Following the four-week trial, a 12-member jury unanimously ruled that Commonfund had breached its fiduciary duties, awarding approximately $16 million in compensatory damages and $34 million in punitive damages — everything the duo had sought for their client. Commonfund appealed, but ultimately entered into a confidential settlement and dismissed the appeal.
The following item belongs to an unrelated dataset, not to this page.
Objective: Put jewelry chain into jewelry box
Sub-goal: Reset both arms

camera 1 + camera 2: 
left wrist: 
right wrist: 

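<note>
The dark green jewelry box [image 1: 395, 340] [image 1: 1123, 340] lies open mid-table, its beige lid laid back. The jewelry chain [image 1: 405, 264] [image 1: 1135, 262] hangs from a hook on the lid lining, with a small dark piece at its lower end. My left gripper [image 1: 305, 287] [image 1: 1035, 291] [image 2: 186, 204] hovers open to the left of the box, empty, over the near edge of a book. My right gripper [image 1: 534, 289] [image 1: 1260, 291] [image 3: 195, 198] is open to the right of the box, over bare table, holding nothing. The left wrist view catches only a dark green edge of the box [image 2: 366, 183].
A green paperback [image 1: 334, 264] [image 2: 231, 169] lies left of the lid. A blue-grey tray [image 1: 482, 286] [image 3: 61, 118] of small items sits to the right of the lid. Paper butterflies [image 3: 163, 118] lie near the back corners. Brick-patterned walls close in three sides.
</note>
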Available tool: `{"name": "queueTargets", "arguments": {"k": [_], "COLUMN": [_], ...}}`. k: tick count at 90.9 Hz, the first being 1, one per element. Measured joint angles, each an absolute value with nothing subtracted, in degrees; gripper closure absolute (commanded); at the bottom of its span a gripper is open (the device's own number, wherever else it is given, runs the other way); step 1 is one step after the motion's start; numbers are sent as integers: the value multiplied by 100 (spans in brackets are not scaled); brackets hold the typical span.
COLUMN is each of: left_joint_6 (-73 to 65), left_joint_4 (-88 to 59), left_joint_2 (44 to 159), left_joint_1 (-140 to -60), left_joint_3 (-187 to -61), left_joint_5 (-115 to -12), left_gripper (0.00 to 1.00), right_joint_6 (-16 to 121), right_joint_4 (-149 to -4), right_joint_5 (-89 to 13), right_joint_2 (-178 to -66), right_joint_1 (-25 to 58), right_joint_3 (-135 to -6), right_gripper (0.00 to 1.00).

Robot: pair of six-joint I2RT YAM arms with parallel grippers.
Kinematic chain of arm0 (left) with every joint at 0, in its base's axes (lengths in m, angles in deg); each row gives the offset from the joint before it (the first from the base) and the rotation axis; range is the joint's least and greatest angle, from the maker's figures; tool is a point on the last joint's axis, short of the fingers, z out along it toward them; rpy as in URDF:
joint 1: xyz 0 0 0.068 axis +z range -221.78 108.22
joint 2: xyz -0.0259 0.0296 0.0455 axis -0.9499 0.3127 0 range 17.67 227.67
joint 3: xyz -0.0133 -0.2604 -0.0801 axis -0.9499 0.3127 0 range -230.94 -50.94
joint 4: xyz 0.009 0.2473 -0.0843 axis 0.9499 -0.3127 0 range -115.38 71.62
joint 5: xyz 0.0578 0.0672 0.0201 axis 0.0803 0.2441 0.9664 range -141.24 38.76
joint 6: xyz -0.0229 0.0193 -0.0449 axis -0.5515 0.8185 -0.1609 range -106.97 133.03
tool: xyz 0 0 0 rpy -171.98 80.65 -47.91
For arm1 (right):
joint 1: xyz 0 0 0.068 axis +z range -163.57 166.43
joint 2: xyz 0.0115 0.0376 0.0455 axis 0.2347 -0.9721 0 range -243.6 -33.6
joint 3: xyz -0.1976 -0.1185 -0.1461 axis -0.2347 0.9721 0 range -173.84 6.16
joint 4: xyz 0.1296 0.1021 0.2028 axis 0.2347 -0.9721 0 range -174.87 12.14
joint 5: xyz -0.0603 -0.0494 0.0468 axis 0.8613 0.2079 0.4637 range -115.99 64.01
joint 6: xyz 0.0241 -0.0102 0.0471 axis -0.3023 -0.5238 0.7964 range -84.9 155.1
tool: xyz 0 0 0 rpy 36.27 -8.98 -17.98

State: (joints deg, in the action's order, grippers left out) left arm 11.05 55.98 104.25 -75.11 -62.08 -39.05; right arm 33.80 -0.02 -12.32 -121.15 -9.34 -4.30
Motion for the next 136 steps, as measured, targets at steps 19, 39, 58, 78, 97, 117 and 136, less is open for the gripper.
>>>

While both Greenberg and Gross have had a long history of successful trial outcomes for their big-firm clients, the NCA verdict served as an invaluable and instructive lesson on their role in the justice system. Gross explained, “Due to conflicts, big firm lawyers are often limited to defending large clients who have been sued and thus can only play defense, not offense. But the NCA case was a rare instance in which big firm lawyers were able to play offense by pursuing a large entity, ultimately obtaining one of the largest trial verdicts in California that year.” And it was that experience that led the duo to leave the big firm and form their own litigation firm, focused on high-stakes commercial cases for plaintiffs and defendants. Since its founding in April 2013, the firm has grown to nine lawyers and represents public companies, prominent law firms, nonprofit organizations and high-level executives. But the firm will never forget the invaluable lessons of NCA. Alan Greenberg explained the firm’s plans for future growth as follows, “We have no desire to be the largest law firm measured by number of offices or lawyers. We simply desire to be the firm of choice for plaintiffs and defendants in their most significant and challenging business cases.”